## Prompt
Only the lines from the one that includes "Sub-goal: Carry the" through the last line below belong in the reply, copied exactly and without pictures.

## Dataset section
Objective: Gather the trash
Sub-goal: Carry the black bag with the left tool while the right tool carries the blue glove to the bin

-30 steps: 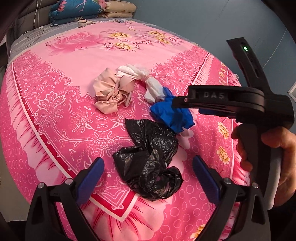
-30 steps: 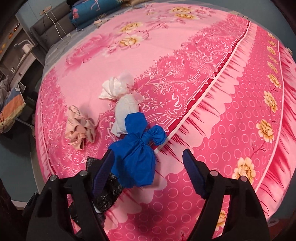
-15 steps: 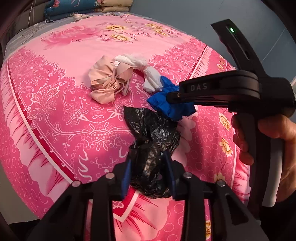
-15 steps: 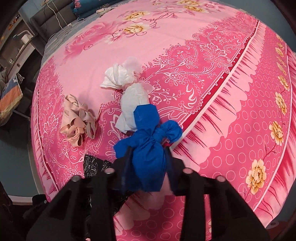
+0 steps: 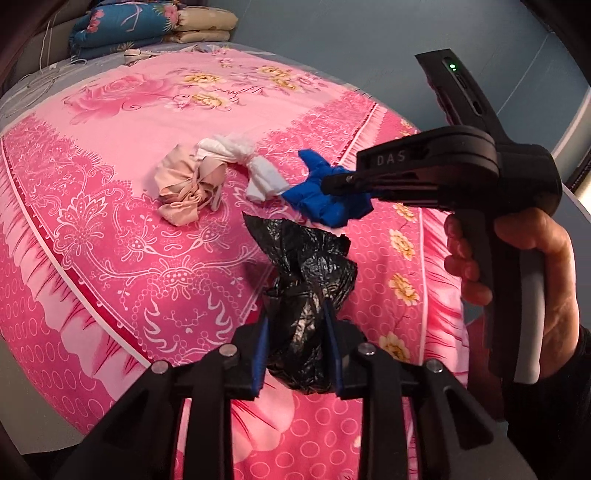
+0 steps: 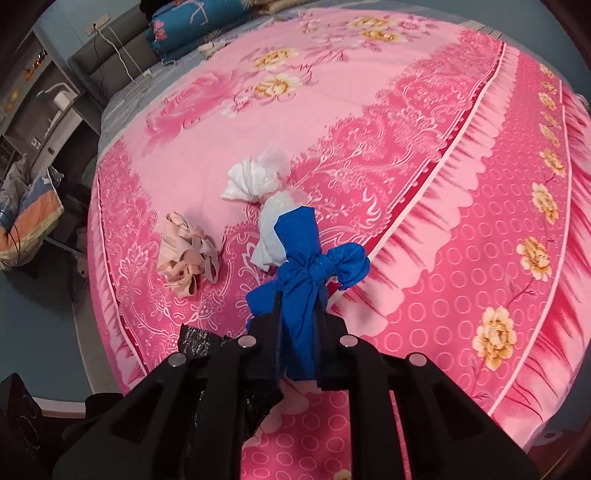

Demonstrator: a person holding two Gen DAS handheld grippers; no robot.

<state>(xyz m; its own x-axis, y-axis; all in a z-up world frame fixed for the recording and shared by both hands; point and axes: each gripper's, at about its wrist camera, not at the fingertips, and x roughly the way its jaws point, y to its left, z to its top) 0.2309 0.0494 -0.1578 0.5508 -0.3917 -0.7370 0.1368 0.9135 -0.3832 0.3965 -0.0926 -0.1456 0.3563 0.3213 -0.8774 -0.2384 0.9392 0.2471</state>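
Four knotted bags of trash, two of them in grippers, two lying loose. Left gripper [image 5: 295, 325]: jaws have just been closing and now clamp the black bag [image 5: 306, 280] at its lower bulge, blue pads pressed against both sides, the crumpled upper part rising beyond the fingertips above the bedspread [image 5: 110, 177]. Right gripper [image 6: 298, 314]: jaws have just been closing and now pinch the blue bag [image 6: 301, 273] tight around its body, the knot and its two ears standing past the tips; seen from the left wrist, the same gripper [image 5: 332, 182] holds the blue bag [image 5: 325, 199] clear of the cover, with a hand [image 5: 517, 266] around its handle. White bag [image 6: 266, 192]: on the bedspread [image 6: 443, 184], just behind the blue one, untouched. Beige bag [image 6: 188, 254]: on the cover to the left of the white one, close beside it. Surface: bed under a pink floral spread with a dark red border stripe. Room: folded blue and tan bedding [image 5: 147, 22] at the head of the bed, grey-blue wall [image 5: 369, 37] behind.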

## Exercise response
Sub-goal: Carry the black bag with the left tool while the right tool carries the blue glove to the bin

-30 steps: 
-30 steps: 
-15 steps: 
-15 steps: 
+0 steps: 
+0 steps: 

Demonstrator: a person holding two Gen DAS handheld grippers; no robot.

<state>(xyz m; its own x-axis, y-axis; all in a z-up world frame fixed for the recording and shared by both hands; point and axes: each gripper's, at about its wrist camera, not at the fingertips, and x roughly the way its jaws point, y to its left, z to its top) 0.2309 0.0494 -0.1578 0.5508 -0.3917 -0.7370 0.1368 0.9135 -0.3832 0.3965 -0.0926 -0.1456 0.3563 0.3213 -0.8774 -0.2384 0.9392 0.2471</state>
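Four knotted bags of trash, two of them in grippers, two lying loose. Left gripper [image 5: 295, 325]: jaws have just been closing and now clamp the black bag [image 5: 306, 280] at its lower bulge, blue pads pressed against both sides, the crumpled upper part rising beyond the fingertips above the bedspread [image 5: 110, 177]. Right gripper [image 6: 298, 314]: jaws have just been closing and now pinch the blue bag [image 6: 301, 273] tight around its body, the knot and its two ears standing past the tips; seen from the left wrist, the same gripper [image 5: 332, 182] holds the blue bag [image 5: 325, 199] clear of the cover, with a hand [image 5: 517, 266] around its handle. White bag [image 6: 266, 192]: on the bedspread [image 6: 443, 184], just behind the blue one, untouched. Beige bag [image 6: 188, 254]: on the cover to the left of the white one, close beside it. Surface: bed under a pink floral spread with a dark red border stripe. Room: folded blue and tan bedding [image 5: 147, 22] at the head of the bed, grey-blue wall [image 5: 369, 37] behind.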

This finishes the output for the exercise.